▸ **WORK INSTRUCTION**
Two lines in the data below mark the range: the one with "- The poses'" and the one with "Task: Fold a". Return both, along with every line between them, exactly.
++++
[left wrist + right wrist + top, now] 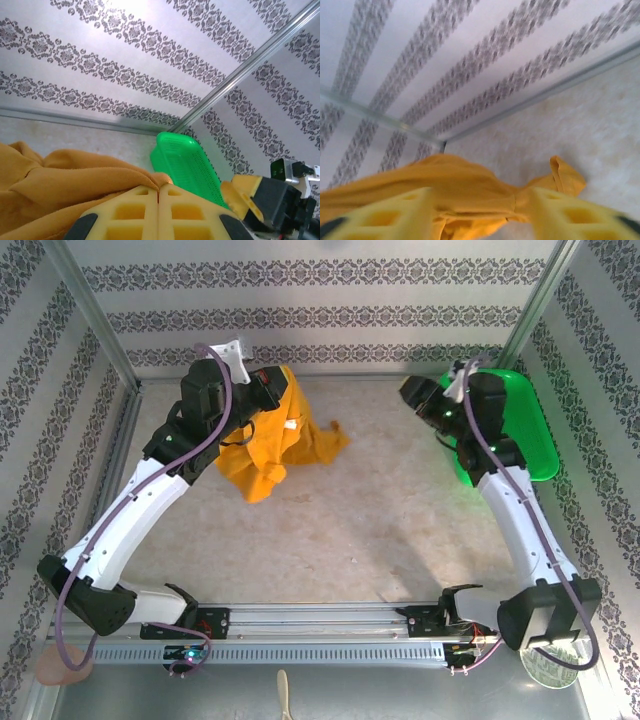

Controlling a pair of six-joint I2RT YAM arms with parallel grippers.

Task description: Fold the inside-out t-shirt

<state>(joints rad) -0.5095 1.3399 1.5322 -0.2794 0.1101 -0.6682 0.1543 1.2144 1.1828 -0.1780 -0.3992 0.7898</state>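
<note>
The inside-out t-shirt [283, 445] is a mustard-orange bunch at the back left of the table, with a small white label [290, 423] showing. Its upper part is lifted off the table. My left gripper [270, 392] holds it at the top. In the left wrist view my left gripper [159, 189] is shut on a fold of the t-shirt [75, 175]. My right gripper [410, 391] hovers to the right of the shirt, apart from it. In the right wrist view, which is blurred, my right gripper [481, 200] is open, with the t-shirt [470, 185] lying beyond its fingers.
A green plastic basket [525, 430] stands at the back right, just behind my right arm, and it shows as the green basket [187, 162] in the left wrist view. Patterned walls close the table at the back and sides. Bare tabletop [380, 520] stretches across the middle and front.
</note>
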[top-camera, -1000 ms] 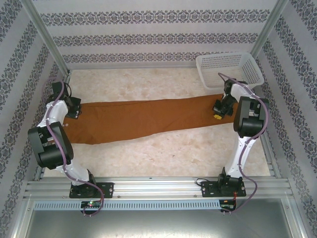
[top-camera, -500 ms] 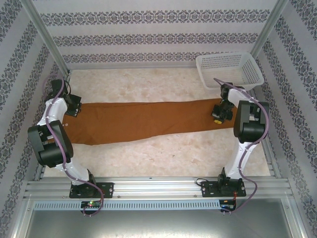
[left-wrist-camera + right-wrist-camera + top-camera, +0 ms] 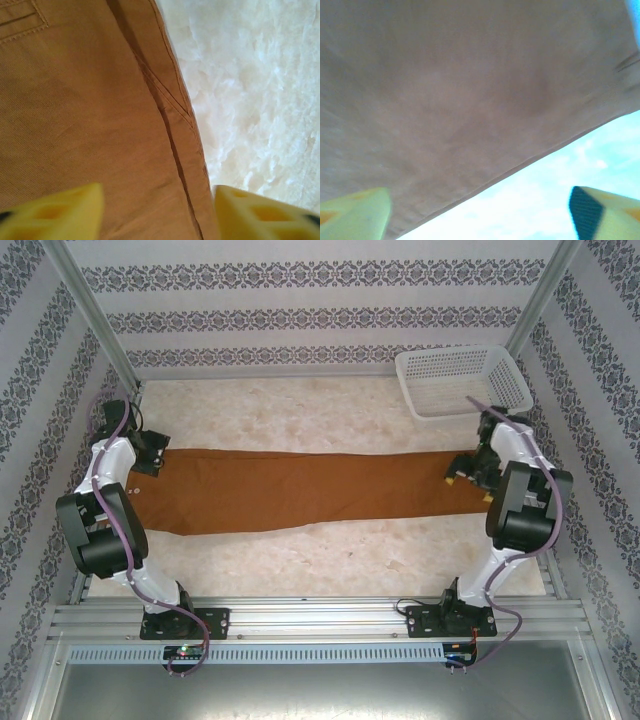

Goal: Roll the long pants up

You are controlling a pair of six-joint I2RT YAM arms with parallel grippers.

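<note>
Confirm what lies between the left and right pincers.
The long pants. In the top view they lie flat on the table and fill the whole stretch from the left pincer to the right pincer.

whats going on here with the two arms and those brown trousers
Two robot arms are working on the long pants, which lie flat and stretched out across the table. The left gripper is over the pocket end and the right gripper is at the leg end, near the white basket. Both have their fingers apart, so neither is clamping the cloth. No part of the pants is rolled yet.
</note>
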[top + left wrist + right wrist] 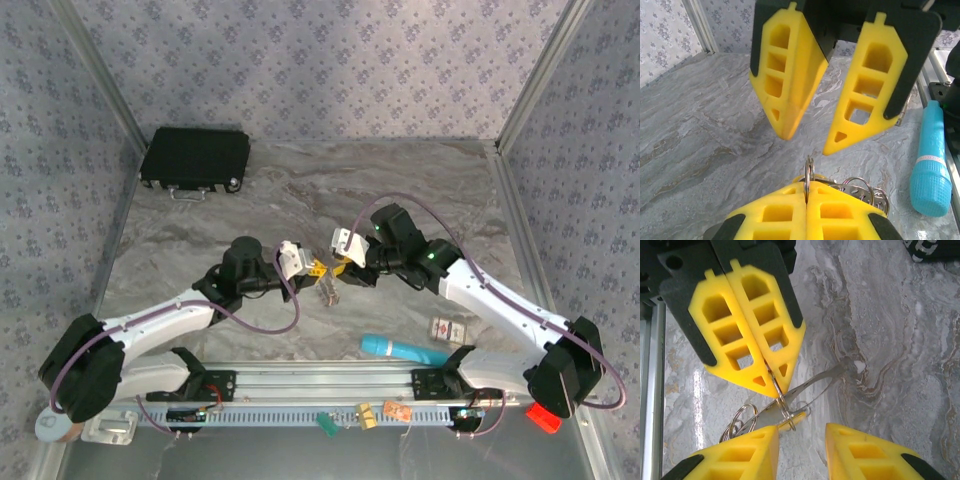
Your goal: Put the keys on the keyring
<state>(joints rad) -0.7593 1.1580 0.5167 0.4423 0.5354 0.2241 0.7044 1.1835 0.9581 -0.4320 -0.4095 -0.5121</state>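
Observation:
My left gripper (pixel 307 266) (pixel 806 191) is shut on the keyring (pixel 809 171) (pixel 785 403), a thin silvery ring standing edge-on between its yellow pads above the table's middle. A key with a yellow head (pixel 799 419) sits at the ring's lower end; whether it is threaded on I cannot tell. A flat metal strip (pixel 816 382) and several small rings (pixel 740 420) (pixel 866 188) hang with it. My right gripper (pixel 346 264) (pixel 801 434) faces the left one, open, its fingers either side of the ring and apart from it.
A turquoise cylinder (pixel 401 349) (pixel 929 165) lies near the front rail on the right. A black case (pixel 195 158) sits at the back left, a small card (pixel 448 328) beside my right arm. Green (pixel 327 424), orange (pixel 397 411) and red (pixel 541 417) plastic pieces rest by the rail.

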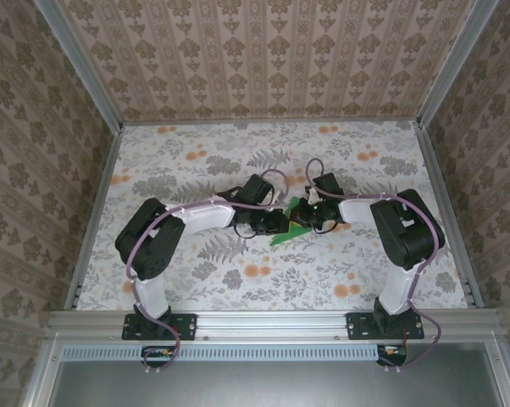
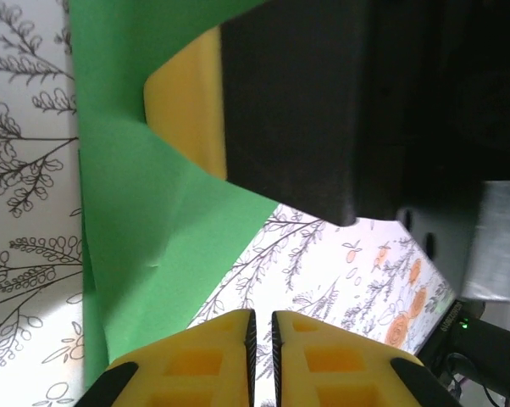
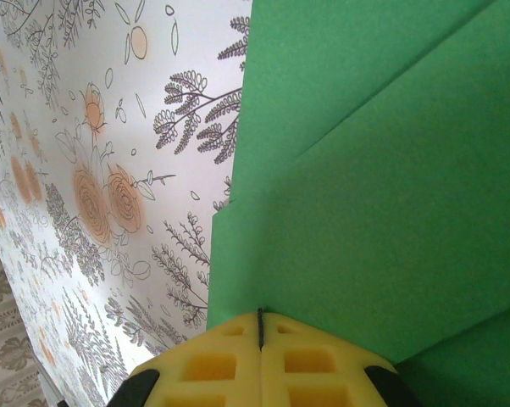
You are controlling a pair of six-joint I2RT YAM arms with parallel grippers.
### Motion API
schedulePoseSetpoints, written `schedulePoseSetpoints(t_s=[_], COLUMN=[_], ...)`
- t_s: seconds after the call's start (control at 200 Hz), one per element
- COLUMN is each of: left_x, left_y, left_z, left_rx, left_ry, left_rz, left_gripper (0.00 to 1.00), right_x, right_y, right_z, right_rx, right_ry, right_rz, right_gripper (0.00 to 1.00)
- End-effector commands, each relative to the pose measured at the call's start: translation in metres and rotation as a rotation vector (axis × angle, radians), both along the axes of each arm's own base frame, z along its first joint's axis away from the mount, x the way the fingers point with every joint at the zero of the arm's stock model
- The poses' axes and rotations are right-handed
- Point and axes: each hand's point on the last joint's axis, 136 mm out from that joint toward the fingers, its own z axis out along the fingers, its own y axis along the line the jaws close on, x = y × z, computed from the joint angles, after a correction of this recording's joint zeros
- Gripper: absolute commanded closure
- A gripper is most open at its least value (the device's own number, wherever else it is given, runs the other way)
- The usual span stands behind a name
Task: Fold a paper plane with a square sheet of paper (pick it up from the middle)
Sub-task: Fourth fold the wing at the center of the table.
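The right gripper (image 3: 261,318) clamped the folded bright green paper sheet (image 3: 390,195); the left gripper (image 2: 260,329), barely parted and empty, sat beside its edge.

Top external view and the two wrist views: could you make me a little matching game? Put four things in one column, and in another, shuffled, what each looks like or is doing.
Things:
1. green paper
2. right gripper
3. table
4. back wall

Descriptions:
A. beige patterned wallpaper
B. shut, pinching a paper edge
C. folded, with creases showing
D. printed with grey leaves and orange flowers

Pairs: 1-C, 2-B, 3-D, 4-A.
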Motion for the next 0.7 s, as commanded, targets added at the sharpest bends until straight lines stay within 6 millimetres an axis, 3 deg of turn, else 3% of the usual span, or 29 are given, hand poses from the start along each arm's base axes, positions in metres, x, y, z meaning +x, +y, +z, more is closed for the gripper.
schedulePoseSetpoints(t_s=[0.0, 0.27, 0.695], left_x=[-0.001, 0.004, -0.006], left_y=[0.005, 0.018, 0.034], left_z=[-0.021, -0.037, -0.053], left_rx=[0.038, 0.077, 0.108], left_ry=[0.055, 0.069, 0.119], left_rz=[0.050, 0.090, 0.108], left_gripper=[0.86, 0.89, 0.90], right_x=[-0.022, -0.023, -0.026], right_y=[-0.021, -0.021, -0.023], right_z=[-0.040, -0.043, -0.048], right_rx=[-0.121, -0.126, -0.135], right_ry=[0.119, 0.129, 0.151], right_rz=[-0.027, -0.024, -0.025], right_gripper=[1.00, 1.00, 1.00])
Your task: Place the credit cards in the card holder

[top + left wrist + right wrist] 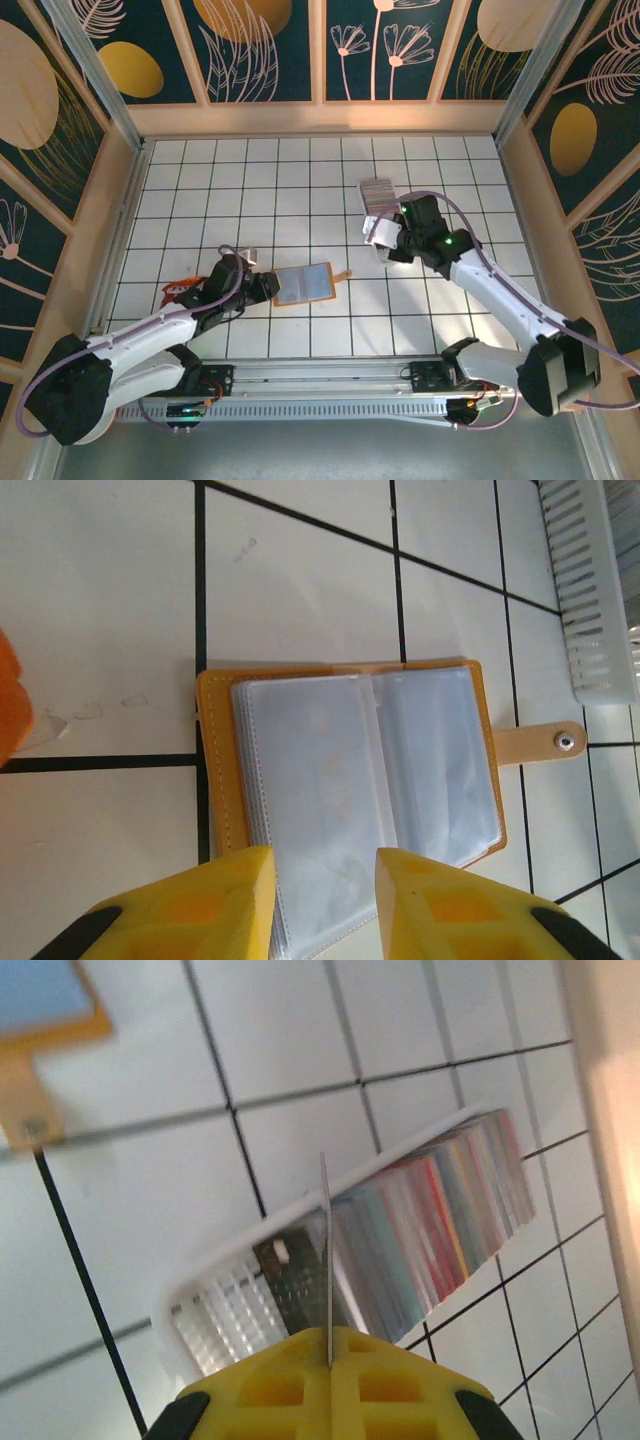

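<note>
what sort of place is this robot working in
Probably a purpose-built robot test cell, not a home: a white tabletop ruled with a black grid, wood-framed walls with dark floral panels, and two white robot arms bolted along the near edge.

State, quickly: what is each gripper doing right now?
Left gripper: open, jaws apart over the card holder.
Right gripper: closed on one credit card.
</note>
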You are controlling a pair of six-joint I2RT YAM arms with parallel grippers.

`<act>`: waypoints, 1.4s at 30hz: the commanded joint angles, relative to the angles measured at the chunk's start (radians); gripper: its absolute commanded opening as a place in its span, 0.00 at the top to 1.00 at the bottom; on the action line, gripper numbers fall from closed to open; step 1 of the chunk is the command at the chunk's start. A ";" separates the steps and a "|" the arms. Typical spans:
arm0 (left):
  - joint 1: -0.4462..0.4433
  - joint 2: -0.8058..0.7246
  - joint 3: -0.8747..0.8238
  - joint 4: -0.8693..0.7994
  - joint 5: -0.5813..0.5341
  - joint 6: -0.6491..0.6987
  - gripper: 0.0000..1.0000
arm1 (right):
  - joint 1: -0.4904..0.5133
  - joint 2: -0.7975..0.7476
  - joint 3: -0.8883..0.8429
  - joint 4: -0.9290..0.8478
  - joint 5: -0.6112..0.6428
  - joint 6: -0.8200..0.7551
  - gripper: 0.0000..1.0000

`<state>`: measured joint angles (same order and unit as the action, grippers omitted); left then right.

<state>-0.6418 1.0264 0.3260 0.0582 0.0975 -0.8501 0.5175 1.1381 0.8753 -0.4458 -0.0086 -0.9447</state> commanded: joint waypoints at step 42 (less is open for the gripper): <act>-0.006 0.224 -0.005 0.104 -0.017 -0.116 0.86 | 0.276 0.587 -0.084 0.674 -0.456 1.749 1.00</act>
<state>-0.6418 1.2484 0.3260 0.1383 0.0704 -0.9520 0.7822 1.7000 0.7532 0.2462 -0.4721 0.8177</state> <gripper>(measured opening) 0.140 0.046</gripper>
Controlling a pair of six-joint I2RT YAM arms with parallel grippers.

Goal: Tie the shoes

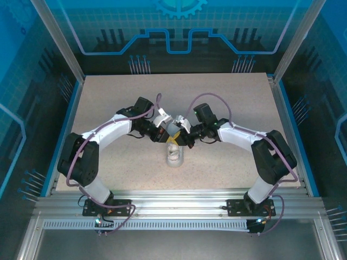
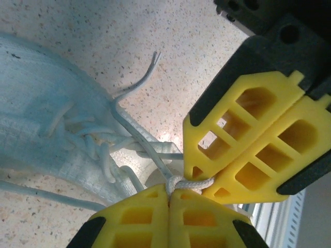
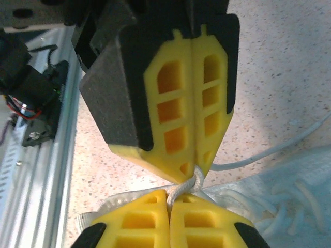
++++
▸ **EXERCISE RESULT**
- The poses' axes and rotations are right-handed
- Point and axes: each hand's point on the last joint's axis, 136 mm out from that joint toward the fingers, its own z axis out along the fingers, its own y axis along the line the jaws close on, x = y × z, computed from the joint angles, after a correction of this recording's joint zeros
- Gripper: absolute commanded closure
- A gripper is most open at its least value (the device's own number, wherever else it is given, runs the other way)
- The usual span stands behind a name
Task: Fold a paper plane with a square sheet of paper (pick it up from the middle)

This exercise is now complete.